The fourth-year player out of South Kent Prep has always been a tantalizingly intriguing player because of his size and versatility; that versatility was on display in his three games in Vegas. Blatche went for better than 20 and 10 in each of his first two games, and even though he struggled in his final contest, he still shot nearly 47 percent from the floor. The 6-11 forward showed very good touch on his mid-range jumper, extending out to 20-feet on many of his attempts and having consistent success. In the post, Blatche’s soft touch was again on display although he showed too much of a tendency to fade away. When he opted to face up, he proved to be a real handful for most of the other big men he was covered by.

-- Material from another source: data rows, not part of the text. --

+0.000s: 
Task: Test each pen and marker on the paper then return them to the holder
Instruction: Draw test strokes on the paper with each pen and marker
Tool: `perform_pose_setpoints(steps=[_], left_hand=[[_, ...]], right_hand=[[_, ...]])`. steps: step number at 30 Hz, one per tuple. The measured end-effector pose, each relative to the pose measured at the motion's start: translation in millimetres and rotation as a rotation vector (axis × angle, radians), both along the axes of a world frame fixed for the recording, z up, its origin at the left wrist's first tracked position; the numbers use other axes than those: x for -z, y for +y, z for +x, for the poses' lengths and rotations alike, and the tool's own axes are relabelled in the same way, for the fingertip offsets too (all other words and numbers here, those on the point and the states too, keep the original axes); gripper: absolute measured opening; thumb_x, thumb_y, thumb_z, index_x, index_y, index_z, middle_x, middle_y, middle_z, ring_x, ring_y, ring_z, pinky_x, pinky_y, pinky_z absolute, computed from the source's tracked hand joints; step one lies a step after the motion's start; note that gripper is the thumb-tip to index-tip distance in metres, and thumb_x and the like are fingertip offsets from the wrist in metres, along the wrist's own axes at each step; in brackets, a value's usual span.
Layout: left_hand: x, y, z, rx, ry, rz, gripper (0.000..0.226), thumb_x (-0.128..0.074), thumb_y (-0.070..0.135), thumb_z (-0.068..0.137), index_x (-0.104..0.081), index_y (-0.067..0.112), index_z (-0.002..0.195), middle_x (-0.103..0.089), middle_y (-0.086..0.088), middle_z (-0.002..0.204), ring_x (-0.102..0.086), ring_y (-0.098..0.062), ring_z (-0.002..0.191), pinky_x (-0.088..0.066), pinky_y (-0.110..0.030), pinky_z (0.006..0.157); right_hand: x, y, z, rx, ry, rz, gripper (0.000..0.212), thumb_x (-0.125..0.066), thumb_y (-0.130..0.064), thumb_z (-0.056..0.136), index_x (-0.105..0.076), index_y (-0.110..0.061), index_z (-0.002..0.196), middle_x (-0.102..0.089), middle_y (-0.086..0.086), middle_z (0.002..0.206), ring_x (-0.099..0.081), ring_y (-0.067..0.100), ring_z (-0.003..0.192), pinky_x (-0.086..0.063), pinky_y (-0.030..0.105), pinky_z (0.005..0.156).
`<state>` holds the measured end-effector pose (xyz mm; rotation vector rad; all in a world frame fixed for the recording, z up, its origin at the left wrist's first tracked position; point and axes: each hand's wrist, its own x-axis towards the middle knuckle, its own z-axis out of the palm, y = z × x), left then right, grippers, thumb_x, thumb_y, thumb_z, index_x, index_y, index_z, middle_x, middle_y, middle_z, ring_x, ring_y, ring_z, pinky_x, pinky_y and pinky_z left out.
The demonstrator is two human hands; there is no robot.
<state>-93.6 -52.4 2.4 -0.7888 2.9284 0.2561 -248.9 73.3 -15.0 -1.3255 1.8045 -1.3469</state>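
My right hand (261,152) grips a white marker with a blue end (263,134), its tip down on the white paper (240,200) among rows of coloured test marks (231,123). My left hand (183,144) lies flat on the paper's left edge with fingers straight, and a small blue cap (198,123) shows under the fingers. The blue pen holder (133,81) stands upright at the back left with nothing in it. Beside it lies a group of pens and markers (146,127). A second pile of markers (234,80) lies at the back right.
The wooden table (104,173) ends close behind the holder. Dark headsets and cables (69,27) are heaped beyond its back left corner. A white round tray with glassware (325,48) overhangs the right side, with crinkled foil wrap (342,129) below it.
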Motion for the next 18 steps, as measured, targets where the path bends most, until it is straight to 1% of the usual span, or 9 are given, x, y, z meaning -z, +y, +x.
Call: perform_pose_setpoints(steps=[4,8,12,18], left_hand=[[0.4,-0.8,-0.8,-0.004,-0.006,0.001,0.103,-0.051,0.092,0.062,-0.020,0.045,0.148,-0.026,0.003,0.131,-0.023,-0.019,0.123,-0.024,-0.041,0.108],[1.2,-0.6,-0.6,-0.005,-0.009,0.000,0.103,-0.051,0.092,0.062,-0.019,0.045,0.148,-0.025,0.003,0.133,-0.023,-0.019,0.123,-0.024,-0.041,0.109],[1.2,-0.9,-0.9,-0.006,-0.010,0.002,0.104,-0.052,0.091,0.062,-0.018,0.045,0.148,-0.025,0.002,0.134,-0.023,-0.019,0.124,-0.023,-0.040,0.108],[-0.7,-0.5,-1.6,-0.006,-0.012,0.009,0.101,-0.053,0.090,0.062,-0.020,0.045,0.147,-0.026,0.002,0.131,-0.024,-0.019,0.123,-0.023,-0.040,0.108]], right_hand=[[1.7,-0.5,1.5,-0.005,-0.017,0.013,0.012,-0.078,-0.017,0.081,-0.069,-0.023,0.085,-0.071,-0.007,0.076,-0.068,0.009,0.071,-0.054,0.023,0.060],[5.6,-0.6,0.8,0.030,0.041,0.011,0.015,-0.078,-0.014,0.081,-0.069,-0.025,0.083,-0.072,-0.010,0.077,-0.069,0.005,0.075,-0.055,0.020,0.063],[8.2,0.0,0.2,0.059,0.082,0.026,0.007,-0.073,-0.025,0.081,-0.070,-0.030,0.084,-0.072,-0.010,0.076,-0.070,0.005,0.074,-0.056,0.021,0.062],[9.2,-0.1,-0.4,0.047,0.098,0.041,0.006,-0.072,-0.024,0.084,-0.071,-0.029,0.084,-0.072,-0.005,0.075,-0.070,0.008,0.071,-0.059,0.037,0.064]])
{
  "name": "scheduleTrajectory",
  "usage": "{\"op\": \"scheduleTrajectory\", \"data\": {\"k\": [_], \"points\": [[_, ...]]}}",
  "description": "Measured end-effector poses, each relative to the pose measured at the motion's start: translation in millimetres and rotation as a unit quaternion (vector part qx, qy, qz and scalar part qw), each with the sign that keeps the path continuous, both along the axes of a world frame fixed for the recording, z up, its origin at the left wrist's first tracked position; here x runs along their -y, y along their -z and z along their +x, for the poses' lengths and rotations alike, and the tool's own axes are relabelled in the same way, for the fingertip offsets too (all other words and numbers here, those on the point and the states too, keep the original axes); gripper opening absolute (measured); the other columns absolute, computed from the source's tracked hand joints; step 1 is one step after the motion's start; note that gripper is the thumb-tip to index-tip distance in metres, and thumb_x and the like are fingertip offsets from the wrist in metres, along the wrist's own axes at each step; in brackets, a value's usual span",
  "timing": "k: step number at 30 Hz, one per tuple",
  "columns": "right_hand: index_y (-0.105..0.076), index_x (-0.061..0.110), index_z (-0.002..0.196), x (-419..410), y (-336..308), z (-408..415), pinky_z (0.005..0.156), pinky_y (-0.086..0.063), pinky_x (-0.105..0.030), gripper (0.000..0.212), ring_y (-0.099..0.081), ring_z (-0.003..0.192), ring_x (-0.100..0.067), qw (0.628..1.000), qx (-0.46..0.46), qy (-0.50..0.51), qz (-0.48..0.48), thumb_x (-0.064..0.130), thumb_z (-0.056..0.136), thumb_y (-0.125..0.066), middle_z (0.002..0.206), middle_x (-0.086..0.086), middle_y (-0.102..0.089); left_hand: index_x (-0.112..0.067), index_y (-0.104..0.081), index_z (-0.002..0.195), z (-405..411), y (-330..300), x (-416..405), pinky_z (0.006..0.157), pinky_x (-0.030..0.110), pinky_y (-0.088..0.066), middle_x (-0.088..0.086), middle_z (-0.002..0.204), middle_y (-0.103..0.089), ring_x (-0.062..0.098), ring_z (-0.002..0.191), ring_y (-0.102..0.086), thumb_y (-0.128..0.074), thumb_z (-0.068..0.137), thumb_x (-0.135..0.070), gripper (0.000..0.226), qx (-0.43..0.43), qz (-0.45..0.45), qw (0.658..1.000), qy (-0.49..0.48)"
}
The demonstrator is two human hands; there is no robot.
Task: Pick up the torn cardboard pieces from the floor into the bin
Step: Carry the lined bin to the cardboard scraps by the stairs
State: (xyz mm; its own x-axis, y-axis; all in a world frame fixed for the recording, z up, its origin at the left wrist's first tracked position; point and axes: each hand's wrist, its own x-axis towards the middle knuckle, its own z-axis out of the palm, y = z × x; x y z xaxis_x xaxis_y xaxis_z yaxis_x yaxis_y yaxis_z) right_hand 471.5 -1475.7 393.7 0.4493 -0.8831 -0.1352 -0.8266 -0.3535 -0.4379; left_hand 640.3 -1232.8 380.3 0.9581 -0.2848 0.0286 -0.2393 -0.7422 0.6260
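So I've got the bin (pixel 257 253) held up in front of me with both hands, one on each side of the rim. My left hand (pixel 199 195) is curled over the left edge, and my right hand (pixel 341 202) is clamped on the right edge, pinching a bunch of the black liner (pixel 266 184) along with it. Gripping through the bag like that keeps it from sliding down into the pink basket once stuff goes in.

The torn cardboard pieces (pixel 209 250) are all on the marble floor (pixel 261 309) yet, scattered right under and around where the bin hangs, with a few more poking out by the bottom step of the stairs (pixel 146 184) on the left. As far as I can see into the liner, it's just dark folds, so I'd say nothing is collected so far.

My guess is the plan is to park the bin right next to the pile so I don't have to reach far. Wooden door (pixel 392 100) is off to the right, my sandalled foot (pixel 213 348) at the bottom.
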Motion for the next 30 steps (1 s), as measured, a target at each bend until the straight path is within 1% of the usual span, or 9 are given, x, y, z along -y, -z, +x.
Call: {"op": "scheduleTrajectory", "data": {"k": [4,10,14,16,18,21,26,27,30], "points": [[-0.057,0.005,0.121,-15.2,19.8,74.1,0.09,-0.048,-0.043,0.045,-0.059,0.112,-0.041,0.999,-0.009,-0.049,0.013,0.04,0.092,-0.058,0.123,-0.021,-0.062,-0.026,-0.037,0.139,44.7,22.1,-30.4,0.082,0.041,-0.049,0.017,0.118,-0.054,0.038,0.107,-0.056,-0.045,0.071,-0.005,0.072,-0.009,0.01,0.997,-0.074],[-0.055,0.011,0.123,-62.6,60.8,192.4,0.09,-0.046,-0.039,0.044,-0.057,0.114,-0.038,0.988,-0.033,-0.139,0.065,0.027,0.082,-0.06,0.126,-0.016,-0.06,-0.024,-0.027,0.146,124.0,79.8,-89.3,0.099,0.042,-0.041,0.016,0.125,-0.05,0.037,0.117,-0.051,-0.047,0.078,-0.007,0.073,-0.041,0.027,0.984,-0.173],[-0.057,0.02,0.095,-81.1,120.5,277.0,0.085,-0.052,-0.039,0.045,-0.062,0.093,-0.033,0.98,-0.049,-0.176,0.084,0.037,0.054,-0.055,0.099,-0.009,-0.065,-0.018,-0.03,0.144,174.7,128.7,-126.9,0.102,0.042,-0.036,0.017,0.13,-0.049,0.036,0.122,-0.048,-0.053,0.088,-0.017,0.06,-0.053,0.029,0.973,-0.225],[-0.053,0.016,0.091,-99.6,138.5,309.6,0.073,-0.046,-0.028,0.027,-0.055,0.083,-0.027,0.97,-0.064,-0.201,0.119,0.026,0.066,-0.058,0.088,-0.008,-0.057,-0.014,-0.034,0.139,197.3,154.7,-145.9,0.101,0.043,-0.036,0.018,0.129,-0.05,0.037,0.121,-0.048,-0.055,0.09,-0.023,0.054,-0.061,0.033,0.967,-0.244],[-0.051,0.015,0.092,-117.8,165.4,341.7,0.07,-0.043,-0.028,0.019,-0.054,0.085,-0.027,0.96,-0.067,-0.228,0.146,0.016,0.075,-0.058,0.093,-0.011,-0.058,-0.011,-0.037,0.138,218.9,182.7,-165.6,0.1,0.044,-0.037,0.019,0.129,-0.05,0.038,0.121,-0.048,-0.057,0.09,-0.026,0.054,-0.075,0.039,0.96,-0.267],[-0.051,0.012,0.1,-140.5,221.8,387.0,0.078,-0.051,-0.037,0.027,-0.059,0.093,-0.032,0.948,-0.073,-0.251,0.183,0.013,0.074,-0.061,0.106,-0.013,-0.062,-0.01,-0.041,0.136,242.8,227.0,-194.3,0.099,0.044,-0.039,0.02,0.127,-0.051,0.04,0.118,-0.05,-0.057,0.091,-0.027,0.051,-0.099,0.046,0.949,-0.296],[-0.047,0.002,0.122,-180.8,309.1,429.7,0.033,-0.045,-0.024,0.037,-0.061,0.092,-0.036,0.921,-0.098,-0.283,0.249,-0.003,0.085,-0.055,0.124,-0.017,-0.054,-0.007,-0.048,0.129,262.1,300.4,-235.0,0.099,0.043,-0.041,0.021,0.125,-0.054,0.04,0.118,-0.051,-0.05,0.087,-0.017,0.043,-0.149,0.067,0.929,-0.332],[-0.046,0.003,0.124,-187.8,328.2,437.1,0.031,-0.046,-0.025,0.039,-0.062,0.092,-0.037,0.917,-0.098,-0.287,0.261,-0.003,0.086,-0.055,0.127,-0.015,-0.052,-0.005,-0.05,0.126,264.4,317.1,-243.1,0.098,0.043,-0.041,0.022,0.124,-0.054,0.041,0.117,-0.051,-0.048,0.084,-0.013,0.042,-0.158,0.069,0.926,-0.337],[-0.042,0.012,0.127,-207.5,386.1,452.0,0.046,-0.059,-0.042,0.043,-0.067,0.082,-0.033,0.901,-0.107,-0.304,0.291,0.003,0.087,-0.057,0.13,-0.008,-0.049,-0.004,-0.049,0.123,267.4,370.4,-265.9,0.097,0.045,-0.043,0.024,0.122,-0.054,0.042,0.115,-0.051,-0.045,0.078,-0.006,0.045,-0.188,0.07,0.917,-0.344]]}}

Blatche was very quick along the baseline and almost never shied away from contact, earning 18 trips to the line in three games. He also hit the glass very hard during the week, finishing second in the league in rebounding at 11 per contest.
This last pick was a tough one to make given that two of the three games Morrow appeared in were underwhelming, but it’s hard to pass on a Summer League-record 47-point explosion by the second year Golden State Warrior. The quick release that helped land him a roster spot last season as an undrafted free agent was on full display during the week as Morrow connected on 8 of the 16 shots he attempted from beyond the arc. The Georgia Tech product is never going to be a player who does a whole lot more than shoot, but with how successful he is at that particular skill, he likely won’t have to. There are many who feel that as a rookie last season he may have been the best overall shooter in the NBA; three games in Vegas and a 60.9 percent shooting percentage did little to change that opinion.